Cependant il y a une nouvelle démarcation en émergence et une nouvelle règle : la fin de la présence américaine sur le sol arabe et musulman. Le compte à rebours a commencé. Les bénéficiaires de la présence américaine, sunnites et chiites, vont intensifier leur communication anti iranienne, mais il y a un cours de l’histoire que les petits cailloux ne peuvent endiguer ou arrêter.
Le Président américain poussé par les lobbies (sioniste, évangéliste et militaro industriel) et sa psychologie pathologique peut déclencher une guerre massive contre l’Iran. Le rapport des forces en faveur des USA sera biaisé et amoindri par la mobilité des Iraniens et le soutien populaire, ainsi que par la corruption du Pentagone et la confusion dans la chaine de commandement américain.
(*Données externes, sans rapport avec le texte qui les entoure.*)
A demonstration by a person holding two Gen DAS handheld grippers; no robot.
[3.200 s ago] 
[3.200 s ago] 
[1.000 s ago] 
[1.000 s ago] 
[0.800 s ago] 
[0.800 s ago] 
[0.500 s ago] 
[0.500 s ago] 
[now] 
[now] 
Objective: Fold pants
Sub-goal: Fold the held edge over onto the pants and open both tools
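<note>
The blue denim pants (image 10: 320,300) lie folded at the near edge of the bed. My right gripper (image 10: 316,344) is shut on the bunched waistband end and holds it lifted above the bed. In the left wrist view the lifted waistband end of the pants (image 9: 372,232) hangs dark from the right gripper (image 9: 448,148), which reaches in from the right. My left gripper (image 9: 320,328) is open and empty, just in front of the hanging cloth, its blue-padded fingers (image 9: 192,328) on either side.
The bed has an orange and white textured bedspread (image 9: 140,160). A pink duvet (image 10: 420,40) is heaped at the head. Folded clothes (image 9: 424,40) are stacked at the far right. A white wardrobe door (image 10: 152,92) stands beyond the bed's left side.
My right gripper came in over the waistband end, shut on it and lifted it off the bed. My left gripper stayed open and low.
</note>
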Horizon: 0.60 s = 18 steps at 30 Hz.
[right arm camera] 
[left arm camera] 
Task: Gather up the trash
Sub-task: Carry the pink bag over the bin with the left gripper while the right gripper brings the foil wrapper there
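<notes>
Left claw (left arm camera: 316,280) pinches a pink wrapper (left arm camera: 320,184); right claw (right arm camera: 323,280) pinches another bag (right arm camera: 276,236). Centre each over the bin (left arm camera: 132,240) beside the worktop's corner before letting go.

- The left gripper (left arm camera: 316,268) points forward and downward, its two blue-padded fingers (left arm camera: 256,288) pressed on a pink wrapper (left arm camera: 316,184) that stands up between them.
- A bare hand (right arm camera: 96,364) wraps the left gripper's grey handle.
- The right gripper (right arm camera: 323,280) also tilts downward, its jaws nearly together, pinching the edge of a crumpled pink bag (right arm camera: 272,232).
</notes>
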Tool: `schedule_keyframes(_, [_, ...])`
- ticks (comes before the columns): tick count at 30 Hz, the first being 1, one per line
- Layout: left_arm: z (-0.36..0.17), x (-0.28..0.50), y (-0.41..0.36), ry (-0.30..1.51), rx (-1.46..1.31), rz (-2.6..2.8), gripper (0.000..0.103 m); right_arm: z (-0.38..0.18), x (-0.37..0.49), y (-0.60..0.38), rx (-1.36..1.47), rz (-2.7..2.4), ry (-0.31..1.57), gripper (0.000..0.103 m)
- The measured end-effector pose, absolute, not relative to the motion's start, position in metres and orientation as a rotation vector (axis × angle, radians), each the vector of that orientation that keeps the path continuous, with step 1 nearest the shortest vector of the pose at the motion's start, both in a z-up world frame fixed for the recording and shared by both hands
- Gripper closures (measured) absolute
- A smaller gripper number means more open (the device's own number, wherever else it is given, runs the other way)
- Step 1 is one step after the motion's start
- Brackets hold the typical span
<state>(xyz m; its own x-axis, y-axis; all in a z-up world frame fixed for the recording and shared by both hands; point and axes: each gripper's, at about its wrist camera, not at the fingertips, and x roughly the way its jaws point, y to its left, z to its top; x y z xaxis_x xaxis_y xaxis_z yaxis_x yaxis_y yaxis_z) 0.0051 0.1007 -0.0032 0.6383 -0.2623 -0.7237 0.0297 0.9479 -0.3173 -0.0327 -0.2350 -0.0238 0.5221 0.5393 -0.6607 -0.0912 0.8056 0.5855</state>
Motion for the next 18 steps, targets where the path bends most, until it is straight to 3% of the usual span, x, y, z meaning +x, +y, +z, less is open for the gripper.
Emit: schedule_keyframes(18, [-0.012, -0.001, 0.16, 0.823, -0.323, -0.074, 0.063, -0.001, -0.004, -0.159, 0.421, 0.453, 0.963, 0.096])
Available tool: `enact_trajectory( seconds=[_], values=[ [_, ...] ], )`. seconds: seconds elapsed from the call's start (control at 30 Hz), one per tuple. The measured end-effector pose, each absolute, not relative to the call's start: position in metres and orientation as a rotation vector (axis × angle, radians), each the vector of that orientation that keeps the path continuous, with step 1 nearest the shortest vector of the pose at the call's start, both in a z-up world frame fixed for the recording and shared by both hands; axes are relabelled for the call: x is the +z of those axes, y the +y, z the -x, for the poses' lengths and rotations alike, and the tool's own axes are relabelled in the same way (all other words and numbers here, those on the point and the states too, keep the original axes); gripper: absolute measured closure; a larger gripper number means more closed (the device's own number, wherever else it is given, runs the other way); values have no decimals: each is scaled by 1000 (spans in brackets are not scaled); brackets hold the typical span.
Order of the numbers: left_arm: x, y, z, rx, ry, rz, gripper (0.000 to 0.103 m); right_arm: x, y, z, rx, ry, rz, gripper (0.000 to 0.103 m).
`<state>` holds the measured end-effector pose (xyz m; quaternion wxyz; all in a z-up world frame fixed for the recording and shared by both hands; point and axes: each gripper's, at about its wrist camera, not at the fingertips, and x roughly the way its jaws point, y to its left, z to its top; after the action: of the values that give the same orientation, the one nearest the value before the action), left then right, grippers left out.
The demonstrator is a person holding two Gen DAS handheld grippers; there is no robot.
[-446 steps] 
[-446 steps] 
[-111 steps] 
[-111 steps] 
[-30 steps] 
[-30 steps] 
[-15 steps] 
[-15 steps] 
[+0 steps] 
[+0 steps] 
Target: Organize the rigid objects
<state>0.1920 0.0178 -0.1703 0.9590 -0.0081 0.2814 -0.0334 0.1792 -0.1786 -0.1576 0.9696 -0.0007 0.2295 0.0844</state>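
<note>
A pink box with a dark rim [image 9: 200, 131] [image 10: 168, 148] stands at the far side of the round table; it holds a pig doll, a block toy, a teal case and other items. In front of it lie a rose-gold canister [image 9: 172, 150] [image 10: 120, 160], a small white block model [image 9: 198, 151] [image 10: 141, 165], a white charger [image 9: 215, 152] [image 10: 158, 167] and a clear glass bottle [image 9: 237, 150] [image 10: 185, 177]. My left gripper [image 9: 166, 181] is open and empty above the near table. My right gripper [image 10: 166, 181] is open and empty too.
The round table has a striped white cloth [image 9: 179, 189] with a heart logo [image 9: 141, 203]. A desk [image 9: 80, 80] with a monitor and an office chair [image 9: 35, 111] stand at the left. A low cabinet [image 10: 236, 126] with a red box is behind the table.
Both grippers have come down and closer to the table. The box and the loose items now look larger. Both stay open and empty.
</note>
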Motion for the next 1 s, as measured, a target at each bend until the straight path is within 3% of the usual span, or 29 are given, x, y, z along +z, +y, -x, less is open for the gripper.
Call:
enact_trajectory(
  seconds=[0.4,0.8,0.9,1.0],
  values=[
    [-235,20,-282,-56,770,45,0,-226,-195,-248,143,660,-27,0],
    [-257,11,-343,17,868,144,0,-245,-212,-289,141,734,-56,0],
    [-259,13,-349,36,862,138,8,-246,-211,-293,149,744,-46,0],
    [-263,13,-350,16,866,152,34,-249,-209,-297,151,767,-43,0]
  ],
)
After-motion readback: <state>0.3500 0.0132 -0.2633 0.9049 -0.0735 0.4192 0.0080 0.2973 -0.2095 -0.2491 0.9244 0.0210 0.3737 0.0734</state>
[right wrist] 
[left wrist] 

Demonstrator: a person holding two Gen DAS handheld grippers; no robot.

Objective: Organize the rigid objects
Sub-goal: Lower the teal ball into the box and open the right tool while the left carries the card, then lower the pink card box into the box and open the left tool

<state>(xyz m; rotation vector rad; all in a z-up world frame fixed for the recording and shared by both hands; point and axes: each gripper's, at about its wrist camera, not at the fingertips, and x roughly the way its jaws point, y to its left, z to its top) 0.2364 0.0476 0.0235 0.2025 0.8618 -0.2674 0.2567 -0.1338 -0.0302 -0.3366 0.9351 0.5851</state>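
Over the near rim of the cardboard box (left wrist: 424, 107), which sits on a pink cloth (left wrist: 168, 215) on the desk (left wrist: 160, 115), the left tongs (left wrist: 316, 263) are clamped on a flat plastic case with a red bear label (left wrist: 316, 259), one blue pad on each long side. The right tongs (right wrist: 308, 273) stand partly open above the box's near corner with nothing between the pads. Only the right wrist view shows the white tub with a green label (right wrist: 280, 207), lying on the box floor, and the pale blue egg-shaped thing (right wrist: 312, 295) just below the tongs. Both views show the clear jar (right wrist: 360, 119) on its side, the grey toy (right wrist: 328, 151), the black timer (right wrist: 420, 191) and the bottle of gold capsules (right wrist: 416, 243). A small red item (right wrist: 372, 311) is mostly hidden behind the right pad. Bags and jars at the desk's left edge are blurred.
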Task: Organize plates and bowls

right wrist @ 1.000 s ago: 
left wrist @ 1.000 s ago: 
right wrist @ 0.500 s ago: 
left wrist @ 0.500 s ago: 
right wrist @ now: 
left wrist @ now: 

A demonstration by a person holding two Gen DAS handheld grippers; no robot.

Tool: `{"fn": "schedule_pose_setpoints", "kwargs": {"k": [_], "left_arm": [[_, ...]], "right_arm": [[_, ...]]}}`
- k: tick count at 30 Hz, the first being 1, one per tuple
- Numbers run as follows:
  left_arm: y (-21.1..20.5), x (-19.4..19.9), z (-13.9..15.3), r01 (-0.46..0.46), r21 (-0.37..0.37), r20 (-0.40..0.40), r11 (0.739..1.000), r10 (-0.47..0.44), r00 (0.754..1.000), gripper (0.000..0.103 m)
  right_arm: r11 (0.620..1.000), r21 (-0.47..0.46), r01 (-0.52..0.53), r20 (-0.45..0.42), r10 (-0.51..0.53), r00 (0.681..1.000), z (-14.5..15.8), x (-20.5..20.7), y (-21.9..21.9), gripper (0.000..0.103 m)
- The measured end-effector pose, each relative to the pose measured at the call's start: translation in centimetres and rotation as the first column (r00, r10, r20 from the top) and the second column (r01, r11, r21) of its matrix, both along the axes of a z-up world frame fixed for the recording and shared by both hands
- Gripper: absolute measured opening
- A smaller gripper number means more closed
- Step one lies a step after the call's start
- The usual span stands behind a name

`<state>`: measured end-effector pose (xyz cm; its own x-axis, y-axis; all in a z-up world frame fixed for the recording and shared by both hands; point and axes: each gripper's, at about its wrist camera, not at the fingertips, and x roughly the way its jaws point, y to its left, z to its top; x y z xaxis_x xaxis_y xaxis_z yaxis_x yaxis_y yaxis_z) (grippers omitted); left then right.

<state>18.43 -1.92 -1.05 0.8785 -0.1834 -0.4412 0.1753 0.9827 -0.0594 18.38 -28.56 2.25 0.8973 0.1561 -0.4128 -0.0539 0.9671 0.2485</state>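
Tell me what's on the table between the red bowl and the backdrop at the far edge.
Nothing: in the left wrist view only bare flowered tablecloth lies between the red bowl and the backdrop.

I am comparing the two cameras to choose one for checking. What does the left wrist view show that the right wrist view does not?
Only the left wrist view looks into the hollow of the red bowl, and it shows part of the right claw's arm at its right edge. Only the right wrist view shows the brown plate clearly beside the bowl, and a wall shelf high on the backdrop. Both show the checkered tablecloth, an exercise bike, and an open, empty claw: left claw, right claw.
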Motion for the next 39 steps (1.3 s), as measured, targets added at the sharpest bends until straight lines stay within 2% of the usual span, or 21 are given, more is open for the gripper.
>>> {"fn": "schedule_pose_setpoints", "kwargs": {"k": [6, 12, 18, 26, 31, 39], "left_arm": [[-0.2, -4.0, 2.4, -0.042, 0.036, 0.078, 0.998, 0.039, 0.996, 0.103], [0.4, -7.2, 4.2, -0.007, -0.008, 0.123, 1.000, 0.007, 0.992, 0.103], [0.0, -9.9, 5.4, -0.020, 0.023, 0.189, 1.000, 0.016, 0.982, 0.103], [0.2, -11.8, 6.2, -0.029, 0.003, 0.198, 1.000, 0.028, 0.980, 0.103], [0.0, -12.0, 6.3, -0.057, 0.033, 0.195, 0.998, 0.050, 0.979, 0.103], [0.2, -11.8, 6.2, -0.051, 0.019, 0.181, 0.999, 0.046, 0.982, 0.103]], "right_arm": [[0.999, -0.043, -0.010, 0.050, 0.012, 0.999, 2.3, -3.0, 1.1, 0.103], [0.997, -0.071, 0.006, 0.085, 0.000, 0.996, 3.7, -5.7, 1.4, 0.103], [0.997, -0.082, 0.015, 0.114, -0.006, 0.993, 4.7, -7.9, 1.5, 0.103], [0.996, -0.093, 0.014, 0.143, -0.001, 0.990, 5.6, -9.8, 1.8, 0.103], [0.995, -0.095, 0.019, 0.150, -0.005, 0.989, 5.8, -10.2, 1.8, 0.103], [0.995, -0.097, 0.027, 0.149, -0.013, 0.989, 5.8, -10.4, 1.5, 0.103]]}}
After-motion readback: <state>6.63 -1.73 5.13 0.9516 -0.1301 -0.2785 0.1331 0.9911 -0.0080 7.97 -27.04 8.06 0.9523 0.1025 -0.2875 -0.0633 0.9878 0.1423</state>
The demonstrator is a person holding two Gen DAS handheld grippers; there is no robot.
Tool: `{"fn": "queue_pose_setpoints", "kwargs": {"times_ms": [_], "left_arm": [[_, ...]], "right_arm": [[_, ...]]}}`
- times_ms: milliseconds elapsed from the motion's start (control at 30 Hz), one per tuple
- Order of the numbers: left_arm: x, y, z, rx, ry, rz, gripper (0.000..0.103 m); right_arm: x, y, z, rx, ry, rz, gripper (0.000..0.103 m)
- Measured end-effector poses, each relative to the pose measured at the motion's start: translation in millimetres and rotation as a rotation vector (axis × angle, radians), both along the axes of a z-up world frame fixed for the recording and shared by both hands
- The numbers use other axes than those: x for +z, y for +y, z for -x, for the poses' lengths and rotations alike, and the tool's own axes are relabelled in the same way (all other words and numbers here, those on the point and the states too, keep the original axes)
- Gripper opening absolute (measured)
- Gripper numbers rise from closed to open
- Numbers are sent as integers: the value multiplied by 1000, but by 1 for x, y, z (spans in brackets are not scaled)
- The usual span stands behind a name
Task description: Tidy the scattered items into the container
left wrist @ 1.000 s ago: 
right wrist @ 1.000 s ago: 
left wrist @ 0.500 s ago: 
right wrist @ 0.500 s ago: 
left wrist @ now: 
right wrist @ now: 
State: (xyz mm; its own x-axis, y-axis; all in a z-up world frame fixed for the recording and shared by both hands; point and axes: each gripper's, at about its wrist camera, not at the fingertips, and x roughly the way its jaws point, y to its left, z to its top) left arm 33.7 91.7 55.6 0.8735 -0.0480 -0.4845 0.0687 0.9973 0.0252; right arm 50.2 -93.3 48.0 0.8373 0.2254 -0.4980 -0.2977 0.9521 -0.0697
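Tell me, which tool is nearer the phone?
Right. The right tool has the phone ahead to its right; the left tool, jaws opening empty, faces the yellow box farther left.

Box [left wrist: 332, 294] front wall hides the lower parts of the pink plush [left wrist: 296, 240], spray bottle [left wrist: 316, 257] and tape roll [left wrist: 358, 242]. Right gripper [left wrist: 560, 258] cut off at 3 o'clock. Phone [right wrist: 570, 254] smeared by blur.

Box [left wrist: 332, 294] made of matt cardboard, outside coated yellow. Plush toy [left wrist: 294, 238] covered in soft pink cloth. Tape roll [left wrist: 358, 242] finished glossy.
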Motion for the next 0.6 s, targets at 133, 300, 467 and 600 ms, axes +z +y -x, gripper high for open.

Les Américains ont imposé leur puissance de feu et leur logistique de combat en Afghanistan et en Irak sans emporter la victoire décisive. Face à l’Iran et dans les conditions actuelles, l’Amérique est face au flou et à l’imprévisible de leurs propres errements tout en étant face à la détermination du peuple iranien et des axes de résistance contre l’Empire. L’Occident dans sa globalité n’a plus d’agenda géopolitique crédible et viable. L’issue du conflit est entre les mains des peuples et des élites arabes et musulmanes mises au défi de penser et de promouvoir une alternative nationale et régionale hors de l’hégémonie américaine. Les peuples européens et leurs élites sont mises elles aussi devant leurs responsabilités face à la guerre et à la paix. Nous sommes à l’ère de la néo décolonisation et de l’achèvement de la libération. L’issue ne dépend ni des Occidentaux ni des sionistes, mais dépend du désir de liberté et de la revendication de dignité sans alignent idéologique, économique, culturel, politique. Il dépend d’une nouvelle lecture de l’Islam et d’une nouvelle conscience humaine.
Est-ce qu’il est utopique d’espérer une unité humaine des opprimés, des colonisés et des déshérités contre le transgresseur, l’inique et le criminel abstraction faite de la confession religieuse des uns et des autres. Cette unité n’est pas forcément militaire : fédérer les énergies financières, économiques communicationnelles, techniques et technologiques d’une part et fraterniser les cœurs d’autre part sont les chemins de libération, de dignité…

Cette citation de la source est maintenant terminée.